● Activity:
Retype the whole listing below, character for character.

========================

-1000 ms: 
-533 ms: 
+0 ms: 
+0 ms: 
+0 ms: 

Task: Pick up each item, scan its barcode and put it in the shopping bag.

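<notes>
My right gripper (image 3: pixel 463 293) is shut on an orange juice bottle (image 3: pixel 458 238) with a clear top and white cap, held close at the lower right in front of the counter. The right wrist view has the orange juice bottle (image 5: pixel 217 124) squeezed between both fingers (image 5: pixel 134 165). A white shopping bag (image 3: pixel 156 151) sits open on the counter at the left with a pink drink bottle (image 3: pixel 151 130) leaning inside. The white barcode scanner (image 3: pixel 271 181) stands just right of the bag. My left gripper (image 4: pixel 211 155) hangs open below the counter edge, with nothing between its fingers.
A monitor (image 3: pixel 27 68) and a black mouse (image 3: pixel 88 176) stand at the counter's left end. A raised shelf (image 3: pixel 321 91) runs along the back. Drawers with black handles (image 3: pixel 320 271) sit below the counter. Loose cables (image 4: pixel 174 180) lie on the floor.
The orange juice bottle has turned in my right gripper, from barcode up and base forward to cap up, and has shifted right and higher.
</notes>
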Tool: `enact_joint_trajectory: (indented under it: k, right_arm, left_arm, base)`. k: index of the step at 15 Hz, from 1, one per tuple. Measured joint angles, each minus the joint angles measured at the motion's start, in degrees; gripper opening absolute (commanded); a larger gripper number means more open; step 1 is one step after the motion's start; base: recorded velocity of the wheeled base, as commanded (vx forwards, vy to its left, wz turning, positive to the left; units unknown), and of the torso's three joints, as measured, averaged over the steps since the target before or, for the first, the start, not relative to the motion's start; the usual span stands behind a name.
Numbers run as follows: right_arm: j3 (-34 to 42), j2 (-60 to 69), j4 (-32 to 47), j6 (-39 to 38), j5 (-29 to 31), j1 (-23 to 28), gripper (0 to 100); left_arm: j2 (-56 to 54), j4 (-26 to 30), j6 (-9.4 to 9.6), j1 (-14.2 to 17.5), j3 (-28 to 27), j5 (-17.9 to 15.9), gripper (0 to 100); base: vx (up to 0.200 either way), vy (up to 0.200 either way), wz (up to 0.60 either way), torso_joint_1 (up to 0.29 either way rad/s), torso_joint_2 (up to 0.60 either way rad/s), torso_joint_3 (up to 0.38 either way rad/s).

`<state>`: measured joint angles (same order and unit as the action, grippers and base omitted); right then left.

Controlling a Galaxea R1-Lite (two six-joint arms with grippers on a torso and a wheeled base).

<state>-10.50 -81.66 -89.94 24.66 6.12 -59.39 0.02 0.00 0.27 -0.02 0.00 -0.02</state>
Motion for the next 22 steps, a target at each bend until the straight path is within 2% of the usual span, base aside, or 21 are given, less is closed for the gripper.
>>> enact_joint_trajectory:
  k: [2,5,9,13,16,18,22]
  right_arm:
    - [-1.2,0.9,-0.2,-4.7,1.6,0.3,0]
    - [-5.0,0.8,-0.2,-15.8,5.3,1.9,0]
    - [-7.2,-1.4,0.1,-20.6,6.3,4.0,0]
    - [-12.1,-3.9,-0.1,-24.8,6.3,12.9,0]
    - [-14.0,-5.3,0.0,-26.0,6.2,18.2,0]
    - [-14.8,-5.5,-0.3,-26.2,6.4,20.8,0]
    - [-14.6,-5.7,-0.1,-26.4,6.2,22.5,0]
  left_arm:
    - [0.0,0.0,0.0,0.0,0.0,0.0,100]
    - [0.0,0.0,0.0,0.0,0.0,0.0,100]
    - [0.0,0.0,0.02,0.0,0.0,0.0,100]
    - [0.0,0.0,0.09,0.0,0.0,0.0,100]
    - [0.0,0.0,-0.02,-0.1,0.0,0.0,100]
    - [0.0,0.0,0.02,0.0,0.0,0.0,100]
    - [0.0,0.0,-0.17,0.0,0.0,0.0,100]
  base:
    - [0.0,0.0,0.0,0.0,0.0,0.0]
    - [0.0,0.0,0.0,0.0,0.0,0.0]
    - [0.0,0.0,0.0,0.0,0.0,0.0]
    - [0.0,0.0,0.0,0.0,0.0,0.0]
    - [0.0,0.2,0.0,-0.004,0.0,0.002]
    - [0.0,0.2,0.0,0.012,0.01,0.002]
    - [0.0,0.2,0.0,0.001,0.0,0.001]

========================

● Exercise response:
-1000 ms: 
-533 ms: 
+0 ms: 
+0 ms: 
+0 ms: 

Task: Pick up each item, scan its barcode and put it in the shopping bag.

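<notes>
My right gripper (image 3: pixel 463 293) is shut on an orange juice bottle (image 3: pixel 458 238) with a clear top and white cap, held close at the lower right in front of the counter. The right wrist view has the orange juice bottle (image 5: pixel 217 124) squeezed between both fingers (image 5: pixel 134 165). A white shopping bag (image 3: pixel 156 151) sits open on the counter at the left with a pink drink bottle (image 3: pixel 151 130) leaning inside. The white barcode scanner (image 3: pixel 271 181) stands just right of the bag. My left gripper (image 4: pixel 211 155) hangs open below the counter edge, with nothing between its fingers.
A monitor (image 3: pixel 27 68) and a black mouse (image 3: pixel 88 176) stand at the counter's left end. A raised shelf (image 3: pixel 321 91) runs along the back. Drawers with black handles (image 3: pixel 320 271) sit below the counter. Loose cables (image 4: pixel 174 180) lie on the floor.
The orange juice bottle has turned in my right gripper, from barcode up and base forward to cap up, and has shifted right and higher.
</notes>
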Tool: `enact_joint_trajectory: (indented under it: k, right_arm, left_arm, base)`. k: index of the step at 15 Hz, from 1, one per tuple. Measured joint angles, each minus the joint angles measured at the motion's start, in degrees; gripper opening absolute (commanded); a larger gripper number means more open; step 1 is one step after the motion's start; base: recorded velocity of the wheeled base, as commanded (vx forwards, vy to its left, wz turning, positive to the left; units unknown), and of the torso's three joints, as measured, averaged over the steps since the target before or, for the first, the start, not relative to the motion's start; the usual span stands behind a name.
Numbers run as follows: right_arm: j3 (-34 to 42), j2 (-60 to 69), j4 (-32 to 47), j6 (-39 to 38), j5 (-29 to 31), j1 (-23 to 28), gripper (0 to 100); left_arm: j2 (-56 to 54), j4 (-26 to 30), j6 (-9.4 to 9.6), j1 (-14.2 to 17.5), j3 (-28 to 27), j5 (-17.9 to 15.9), gripper (0 to 100); base: vx (up to 0.200 either way), vy (up to 0.200 either way), wz (up to 0.60 either way), torso_joint_1 (up to 0.29 either way rad/s), torso_joint_2 (up to 0.60 either way rad/s), torso_joint_3 (up to 0.38 either way rad/s).

`<state>`: measured joint angles (same order and unit as the action, grippers and base omitted); right then left.

Controlling a Galaxea R1-Lite (two six-joint arms with grippers on a torso and a wheeled base).

<state>-10.50 -81.66 -89.94 24.66 6.12 -59.39 0.02 0.00 0.27 -0.02 0.00 -0.02</state>
Motion for the next 22 steps, a target at each bend until the straight path is within 2% of the usual span, base aside, or 21 are given, less is closed for the gripper.
>>> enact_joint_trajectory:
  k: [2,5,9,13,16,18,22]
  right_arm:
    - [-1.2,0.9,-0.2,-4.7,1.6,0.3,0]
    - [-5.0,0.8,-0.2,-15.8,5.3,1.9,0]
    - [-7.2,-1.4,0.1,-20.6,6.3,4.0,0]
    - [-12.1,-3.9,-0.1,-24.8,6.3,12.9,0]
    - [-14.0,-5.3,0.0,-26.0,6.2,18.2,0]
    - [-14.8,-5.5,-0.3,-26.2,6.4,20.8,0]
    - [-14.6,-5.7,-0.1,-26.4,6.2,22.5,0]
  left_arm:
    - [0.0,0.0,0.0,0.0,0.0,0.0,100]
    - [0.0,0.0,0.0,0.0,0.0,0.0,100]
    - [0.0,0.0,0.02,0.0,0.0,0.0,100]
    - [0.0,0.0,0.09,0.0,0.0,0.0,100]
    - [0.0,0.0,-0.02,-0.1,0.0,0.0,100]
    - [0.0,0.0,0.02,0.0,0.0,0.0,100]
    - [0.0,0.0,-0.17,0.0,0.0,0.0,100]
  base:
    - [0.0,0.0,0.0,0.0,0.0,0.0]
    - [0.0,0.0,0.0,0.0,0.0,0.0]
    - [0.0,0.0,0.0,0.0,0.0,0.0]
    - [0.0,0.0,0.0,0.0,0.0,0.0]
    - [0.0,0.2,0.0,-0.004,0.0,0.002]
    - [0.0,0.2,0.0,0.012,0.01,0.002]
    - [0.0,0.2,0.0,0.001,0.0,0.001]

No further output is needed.